## WORK TO BE COMPLETED
Reproduce exactly the lines below, from the first one through the line containing "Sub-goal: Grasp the", and omit any pictures.
DATA RECORDS Start Marker
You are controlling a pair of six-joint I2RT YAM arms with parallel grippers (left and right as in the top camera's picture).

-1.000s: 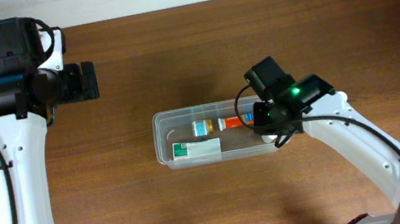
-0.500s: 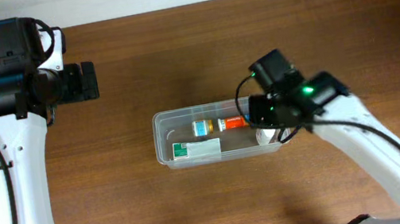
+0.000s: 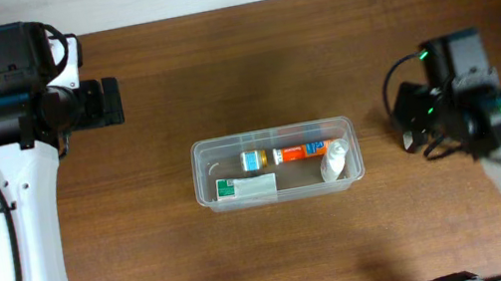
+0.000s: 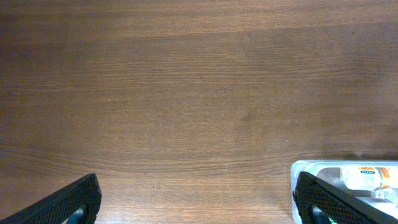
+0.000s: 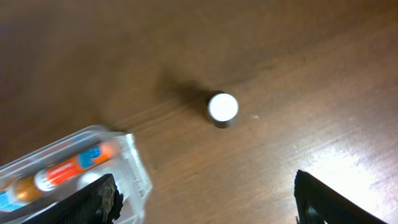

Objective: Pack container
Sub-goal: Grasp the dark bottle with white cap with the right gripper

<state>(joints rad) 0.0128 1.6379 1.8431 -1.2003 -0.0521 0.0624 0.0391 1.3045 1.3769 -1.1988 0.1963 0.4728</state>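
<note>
**Tub part-filled, one small piece still outside**

The container (image 3: 272,134) sits mid-desk (image 3: 217,55) between the arms. It holds an orange tube (image 3: 301,152), a blue-labelled bottle (image 3: 254,160), a white bottle (image 3: 334,159) and a green-and-white box (image 3: 246,189). The right claw (image 5: 211,202) hangs spread and empty off its right end, near a small dark cylinder with a white top (image 5: 222,107) standing on the desk. The left claw (image 4: 196,202) is also spread and empty, well apart from the tub. The tub looks thin, light, slick and flexible. It is probably best pinched gently over the rim at a short wall, since it may buckle or skid.
</note>
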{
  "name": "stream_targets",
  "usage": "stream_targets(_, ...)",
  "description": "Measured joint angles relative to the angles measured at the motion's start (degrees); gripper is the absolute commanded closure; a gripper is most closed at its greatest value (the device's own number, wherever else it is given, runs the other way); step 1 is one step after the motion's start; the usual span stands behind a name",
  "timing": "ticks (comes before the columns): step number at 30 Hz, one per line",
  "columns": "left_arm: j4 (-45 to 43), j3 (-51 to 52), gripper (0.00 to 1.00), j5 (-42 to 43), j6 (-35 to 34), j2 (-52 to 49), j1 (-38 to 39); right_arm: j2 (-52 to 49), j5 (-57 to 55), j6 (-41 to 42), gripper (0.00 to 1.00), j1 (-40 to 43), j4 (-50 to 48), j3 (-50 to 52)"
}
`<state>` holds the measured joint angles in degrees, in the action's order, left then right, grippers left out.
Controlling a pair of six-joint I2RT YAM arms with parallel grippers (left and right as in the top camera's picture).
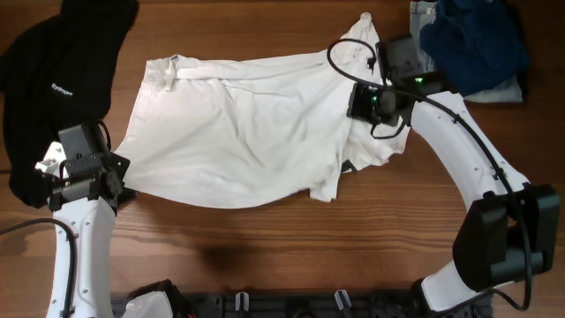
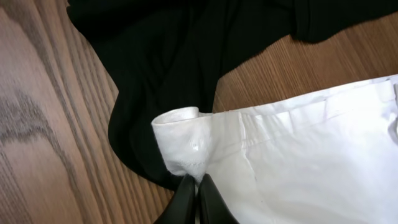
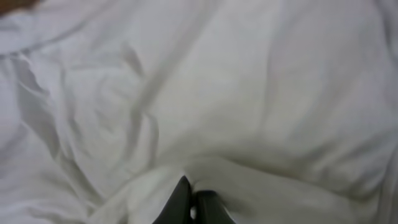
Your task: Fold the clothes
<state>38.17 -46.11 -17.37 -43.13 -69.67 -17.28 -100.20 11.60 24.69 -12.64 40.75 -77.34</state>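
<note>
Closed tight, my left gripper [image 2: 198,200] pinches a corner of the white T-shirt [image 1: 238,132], spread mid-frame overhead, and my right gripper [image 3: 194,202] a fold, so I should lift both evenly, clear of the black garment [image 1: 53,71] upper left.

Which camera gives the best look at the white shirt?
The overhead view: the white shirt lies spread across the table, nearly whole. The left wrist view shows only one corner at its fingers; the right wrist view shows just wrinkled cloth up close.
</note>
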Motion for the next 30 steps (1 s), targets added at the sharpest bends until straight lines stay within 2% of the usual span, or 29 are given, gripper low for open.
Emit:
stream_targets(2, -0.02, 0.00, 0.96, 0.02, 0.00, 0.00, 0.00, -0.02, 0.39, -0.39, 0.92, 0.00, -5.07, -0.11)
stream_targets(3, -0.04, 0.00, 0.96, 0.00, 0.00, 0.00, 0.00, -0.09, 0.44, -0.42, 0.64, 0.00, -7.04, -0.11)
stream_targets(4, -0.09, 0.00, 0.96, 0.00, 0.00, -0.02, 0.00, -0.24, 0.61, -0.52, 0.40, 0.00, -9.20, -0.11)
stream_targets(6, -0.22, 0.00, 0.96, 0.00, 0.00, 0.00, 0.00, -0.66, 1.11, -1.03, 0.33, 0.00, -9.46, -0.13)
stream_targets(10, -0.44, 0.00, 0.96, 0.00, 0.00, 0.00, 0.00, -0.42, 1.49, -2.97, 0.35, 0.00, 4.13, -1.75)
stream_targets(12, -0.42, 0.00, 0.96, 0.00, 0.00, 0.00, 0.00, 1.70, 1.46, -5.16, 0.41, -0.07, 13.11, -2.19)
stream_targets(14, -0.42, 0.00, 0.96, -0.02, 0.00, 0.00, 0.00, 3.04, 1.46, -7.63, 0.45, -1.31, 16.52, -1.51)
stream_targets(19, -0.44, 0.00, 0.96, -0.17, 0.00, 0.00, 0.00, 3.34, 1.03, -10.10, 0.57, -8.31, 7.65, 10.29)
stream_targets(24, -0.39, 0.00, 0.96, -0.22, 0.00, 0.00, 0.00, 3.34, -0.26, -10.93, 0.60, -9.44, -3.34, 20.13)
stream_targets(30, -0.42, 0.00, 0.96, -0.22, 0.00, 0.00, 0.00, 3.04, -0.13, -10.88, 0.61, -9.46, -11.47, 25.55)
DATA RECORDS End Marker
## ANSWER TO THIS PROBLEM
You are controlling a pair of six-joint I2RT YAM arms with parallel grippers (left and right as in the top camera's picture).

-1.000s: 
-0.500s: 
+0.000s: 
+0.000s: 
+0.000s: 

Objective: Pack container
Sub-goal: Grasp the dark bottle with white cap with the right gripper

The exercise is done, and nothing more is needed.